"Naah benar kan, dari ngomongnya udah kelihatan kalau bukan dari Jawa."
Nggak kelihatan lagi, pikirku. Lha wong Jawa jelas bukan, dan Jambi pun samar-samar. Lha wong sudah jadi Inggris ngomongnya. Ichlas ini sudah mulai kelas 1 SD tinggal di Canberra, Australia, sampai lulus SMA tahun lalu. Sudah sebulan ini dia bersama uminya berlibur di Indonesia.
"Pak . . . nggriyane mriki nggih, Pak?"
"Lha sampeyan kok saget ngomong Jowo??"
"Lha nggih lha wong kula saking Ngawi kok, hehe . . ."

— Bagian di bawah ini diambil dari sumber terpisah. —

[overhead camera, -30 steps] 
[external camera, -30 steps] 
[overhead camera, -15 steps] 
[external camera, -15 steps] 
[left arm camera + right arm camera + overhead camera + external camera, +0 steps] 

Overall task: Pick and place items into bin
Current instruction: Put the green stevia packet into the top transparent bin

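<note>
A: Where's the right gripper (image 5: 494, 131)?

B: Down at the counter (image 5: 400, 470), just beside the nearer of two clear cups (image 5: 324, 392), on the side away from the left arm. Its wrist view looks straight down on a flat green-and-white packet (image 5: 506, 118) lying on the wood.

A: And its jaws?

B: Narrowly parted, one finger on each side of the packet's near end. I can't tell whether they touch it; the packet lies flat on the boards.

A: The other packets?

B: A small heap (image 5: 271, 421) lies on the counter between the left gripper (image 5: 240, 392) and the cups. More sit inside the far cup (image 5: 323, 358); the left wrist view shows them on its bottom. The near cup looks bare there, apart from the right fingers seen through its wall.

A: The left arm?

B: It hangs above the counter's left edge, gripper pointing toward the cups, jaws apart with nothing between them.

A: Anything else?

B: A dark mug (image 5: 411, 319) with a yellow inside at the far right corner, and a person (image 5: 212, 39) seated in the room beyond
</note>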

"Lha kula niki asline saking Bali. Ten mriki niki nggih berkunjung. Kula tamu."
. . . . . . . . .
"Eka, sembahyang dulu yok." Sembari wudhu aku lihat Eka mengenakan sarung, dipinjami pak tua dari Bali! Pasti pikir pak Tua, 'Mau sholat kok pakai celana pendek!'
Di dalam masjid yang sejuk dan menentramkan tiang-tiang jati besar menyambut, menjulang, menopang blandar, dudur, polangan, dan meret tumpuk, yang kait mengkait tanpa paku, membentuk konstruksi yang kokoh, indah, dan elegan, khas Jawa.

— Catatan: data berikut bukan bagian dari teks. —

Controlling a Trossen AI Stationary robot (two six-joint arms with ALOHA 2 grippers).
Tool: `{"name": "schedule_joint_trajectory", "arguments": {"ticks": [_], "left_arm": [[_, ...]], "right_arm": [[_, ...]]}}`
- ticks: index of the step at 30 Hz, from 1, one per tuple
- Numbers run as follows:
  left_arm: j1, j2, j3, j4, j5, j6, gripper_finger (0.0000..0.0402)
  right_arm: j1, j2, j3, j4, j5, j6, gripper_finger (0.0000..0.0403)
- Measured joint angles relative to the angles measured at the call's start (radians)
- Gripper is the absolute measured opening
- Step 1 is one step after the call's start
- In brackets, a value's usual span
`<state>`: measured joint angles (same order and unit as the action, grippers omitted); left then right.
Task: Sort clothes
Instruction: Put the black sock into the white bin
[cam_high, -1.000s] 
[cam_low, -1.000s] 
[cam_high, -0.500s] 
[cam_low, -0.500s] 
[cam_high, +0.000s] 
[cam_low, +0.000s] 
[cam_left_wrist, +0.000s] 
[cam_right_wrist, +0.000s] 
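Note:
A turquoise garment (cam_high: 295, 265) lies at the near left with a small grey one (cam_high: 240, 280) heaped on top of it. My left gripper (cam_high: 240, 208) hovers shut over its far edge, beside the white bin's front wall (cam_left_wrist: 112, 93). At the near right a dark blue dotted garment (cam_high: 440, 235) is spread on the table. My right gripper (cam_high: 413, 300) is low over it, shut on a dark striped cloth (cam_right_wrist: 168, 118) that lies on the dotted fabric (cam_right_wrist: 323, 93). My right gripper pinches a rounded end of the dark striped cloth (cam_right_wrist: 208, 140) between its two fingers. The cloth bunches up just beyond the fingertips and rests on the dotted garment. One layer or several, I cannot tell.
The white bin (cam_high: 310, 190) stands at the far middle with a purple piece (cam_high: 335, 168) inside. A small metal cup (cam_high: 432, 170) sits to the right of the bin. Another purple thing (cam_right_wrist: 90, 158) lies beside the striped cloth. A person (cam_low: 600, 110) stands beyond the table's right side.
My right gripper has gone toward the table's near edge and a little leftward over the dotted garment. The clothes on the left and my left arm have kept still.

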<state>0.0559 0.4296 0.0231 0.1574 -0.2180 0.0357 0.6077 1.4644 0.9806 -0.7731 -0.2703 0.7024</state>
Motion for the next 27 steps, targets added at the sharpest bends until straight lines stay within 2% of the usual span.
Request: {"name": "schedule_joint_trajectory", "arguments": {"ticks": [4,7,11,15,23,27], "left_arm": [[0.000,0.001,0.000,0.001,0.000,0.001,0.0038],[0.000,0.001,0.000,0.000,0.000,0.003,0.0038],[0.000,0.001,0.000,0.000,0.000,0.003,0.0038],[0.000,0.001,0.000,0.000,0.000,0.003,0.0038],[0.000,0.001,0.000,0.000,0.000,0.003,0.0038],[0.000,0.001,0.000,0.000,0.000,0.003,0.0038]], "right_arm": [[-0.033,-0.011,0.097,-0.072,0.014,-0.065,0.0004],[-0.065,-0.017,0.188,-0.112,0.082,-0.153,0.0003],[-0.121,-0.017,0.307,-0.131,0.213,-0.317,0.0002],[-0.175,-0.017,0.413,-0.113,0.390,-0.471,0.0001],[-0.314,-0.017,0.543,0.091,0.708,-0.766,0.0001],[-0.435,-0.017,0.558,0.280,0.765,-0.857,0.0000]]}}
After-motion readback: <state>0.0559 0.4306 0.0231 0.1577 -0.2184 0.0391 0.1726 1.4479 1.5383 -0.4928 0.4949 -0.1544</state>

"Eka, di Australia tidak ada yang seperti ini. Di Australia tidak ada tempat yang pas diroso, yang sangat menentramkan hati seperti Masjid Tegalsari ini." Seperti biasa Eka merespon diam sambil mengambil gambar tiang dan ukiran masjid yang lebih menarik untuk direspon daripada kata.
Di teras depan kami lihat dua lempeng batu besar. Masyarakat lokal menyebutnya 'watu gilang' (batu prasasti). Diletakkan persis di tengah-tengah tangga. Hampir setiap pengunjung yang lewat depan menginjakkan kaki di dua batu ini. Ke timur, pandangan tertuju ke Dalem Ageng, kompleks rumah joglo kuno bekas kediaman Kyai Ageng Besari dan sekaligus pesantren Tegalsari.

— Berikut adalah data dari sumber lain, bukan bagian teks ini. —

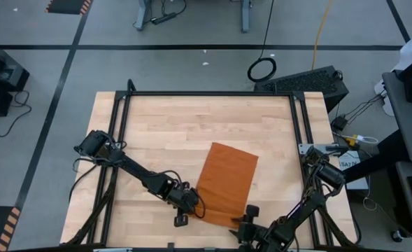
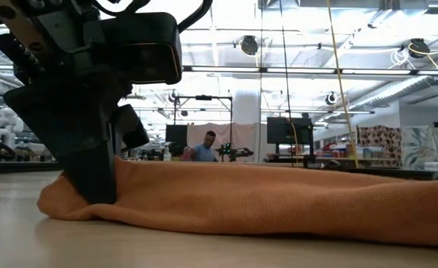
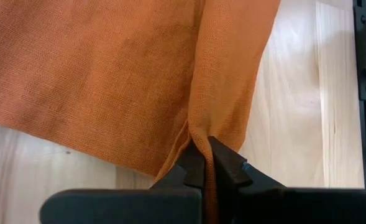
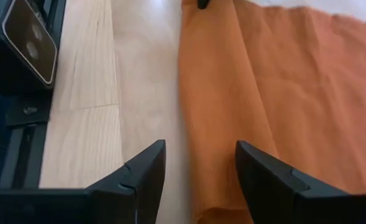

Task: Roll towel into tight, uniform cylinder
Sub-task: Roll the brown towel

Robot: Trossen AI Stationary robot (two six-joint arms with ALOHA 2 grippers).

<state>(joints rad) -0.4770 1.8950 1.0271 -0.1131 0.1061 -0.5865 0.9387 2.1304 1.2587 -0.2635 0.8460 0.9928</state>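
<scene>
Pale wooden tabletop (image 1: 171,126) carries the rust-orange soft fabric towel (image 1: 226,178) near its front; left gripper (image 3: 204,163) pinches the folded corner to start rolling, right gripper (image 4: 198,177) spread beside the opposite corner

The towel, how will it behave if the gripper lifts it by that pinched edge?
Probably floppy: the towel puckers into folds where the left gripper pinches it. It would likely drape and sag, as it lies limp on the table. It seems light and thin, so a pull may drag it. The right gripper stands open over its other corner.
</scene>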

Ada kewibawaan, ketentraman, di Dalem Agung. Melewati gerbang, di sebelah kiri, ada gubug panggung beratap limas, yang oleh Ronggowarsito, seorang pujangga besar Jawa, digunakan sebagai salah satu tempat menyimpan buku-bukunya. Beliau juga terkadang sembahyang di gubug ini.
Tidak hanya tokoh besar sekelas Ronggowarsito yang pernah nyantri di kraton Kyai Ageng Besari ini. Sunan Pakubuwono II juga nyantri di tempat ini, sewaktu belum menjadi raja tentunya. Itulah sebabnya sewaktu menghadapi pemberontakan, beliau meminta perlindungan dan wejangan ke Kyai Besari. HOS Cokroaminoto juga pernah nyantri di sini.